Minister for Industries

= Hamid Raza Gilani =

Pakistani federal minister and ambassador

Syed Hamid Raza Gilani (17 August 1936 – 24 January 2004) was a former Pakistani Federal Minister and Ambassador.

==Early life==
In keeping with his family's tradition, Syed Hamid Raza Gilani received his early education at Aitchison College, Lahore, Pakistan. Mr. Gilani attended Oxford University and was called to the Bar at Gray's Inn.

==Political career ==
Mr. Gilani's political career began in 1962 when he was elected unopposed from Multan to the National Assembly of Pakistan during the government of President Ayub Khan. He was appointed Parliamentary Secretary for Foreign Affairs. During this time he became a close friend of Zulfiqar Ali Bhutto. Mr. Gilani lost the election in 1970, joined the Pakistan Peoples Party, and was appointed Pakistan's ambassador to Kenya, where he served from 1971 to 1975. Upon returning to Pakistan in 1975 he contested elections on a PPP ticket and was elected to the National Assembly yet again. Zulfiqar Ali Bhutto, who was Prime Minister at the time, appointed him to his cabinet as Minister for Industries.

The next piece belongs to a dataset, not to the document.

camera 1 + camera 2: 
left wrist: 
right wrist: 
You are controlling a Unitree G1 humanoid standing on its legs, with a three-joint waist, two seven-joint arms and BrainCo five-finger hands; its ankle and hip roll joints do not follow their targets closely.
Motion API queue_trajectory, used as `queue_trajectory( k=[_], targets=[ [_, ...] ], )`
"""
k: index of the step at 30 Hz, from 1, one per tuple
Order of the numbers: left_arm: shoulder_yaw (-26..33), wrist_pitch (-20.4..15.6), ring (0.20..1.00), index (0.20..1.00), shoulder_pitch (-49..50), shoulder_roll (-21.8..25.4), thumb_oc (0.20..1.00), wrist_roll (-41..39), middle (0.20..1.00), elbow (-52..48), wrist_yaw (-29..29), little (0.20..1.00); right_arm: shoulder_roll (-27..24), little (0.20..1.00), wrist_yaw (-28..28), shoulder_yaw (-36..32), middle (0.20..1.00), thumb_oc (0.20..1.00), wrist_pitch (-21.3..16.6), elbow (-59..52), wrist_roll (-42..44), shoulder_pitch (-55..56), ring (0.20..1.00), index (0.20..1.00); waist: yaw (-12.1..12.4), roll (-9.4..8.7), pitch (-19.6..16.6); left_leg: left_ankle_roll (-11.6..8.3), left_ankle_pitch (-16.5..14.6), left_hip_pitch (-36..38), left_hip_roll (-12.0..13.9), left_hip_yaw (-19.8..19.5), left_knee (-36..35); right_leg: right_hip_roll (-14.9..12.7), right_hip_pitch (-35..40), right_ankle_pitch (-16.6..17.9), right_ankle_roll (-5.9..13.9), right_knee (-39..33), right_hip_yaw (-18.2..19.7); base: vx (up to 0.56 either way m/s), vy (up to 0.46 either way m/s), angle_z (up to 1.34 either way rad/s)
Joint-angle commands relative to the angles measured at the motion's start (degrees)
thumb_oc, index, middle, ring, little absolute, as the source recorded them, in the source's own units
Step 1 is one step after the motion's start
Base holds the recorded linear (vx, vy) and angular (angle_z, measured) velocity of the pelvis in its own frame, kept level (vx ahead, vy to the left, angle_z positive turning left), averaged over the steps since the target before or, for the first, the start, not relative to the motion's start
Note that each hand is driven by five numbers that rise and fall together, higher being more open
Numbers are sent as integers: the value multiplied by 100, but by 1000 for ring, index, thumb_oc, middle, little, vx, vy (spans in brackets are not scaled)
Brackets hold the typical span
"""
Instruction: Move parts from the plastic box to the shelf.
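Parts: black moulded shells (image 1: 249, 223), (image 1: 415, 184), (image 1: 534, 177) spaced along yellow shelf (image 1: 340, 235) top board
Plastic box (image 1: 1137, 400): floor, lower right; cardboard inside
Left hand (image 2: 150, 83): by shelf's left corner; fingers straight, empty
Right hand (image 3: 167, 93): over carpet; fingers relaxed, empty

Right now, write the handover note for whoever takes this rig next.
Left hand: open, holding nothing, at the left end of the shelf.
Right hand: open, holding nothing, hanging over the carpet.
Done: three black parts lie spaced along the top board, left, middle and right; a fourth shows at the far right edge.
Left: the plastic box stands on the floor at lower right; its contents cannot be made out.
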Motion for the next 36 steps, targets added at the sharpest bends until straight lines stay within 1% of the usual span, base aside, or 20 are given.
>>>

During President Zia ul-Haq's regime, Mr. Gilani's group won the local bodies elections in Multan with an overwhelming majority. He was elected to the National Assembly in the non-party polls in 1985. He was nominated for Prime Minister in 1985 as the Gilani group was the largest in the non-party elections but Zia ul-Haq wanted the candidate to be from Sind. Later he served as a Senator from 1990 to 1997.

==Social work ==
Mr. Gilani played a major role in Anjuman Islamia, an organization responsible for establishing over 24 schools and colleges in Multan. He also served as the chairman of the Board of Governors of Nishtar Medical College & Hospital, Multan.

==Family background ==
His father Makhdoom Syed Muhammad Raza Shah Gilani also studied at Aitchison College where he received the much coveted Rivaz Gold Medal. He too was a politician and is best remembered for defeating Penderel Moon (later Sir Penderel Moon), the British Raj's candidate in the local elections. He was chairman of Multan District Council for many years.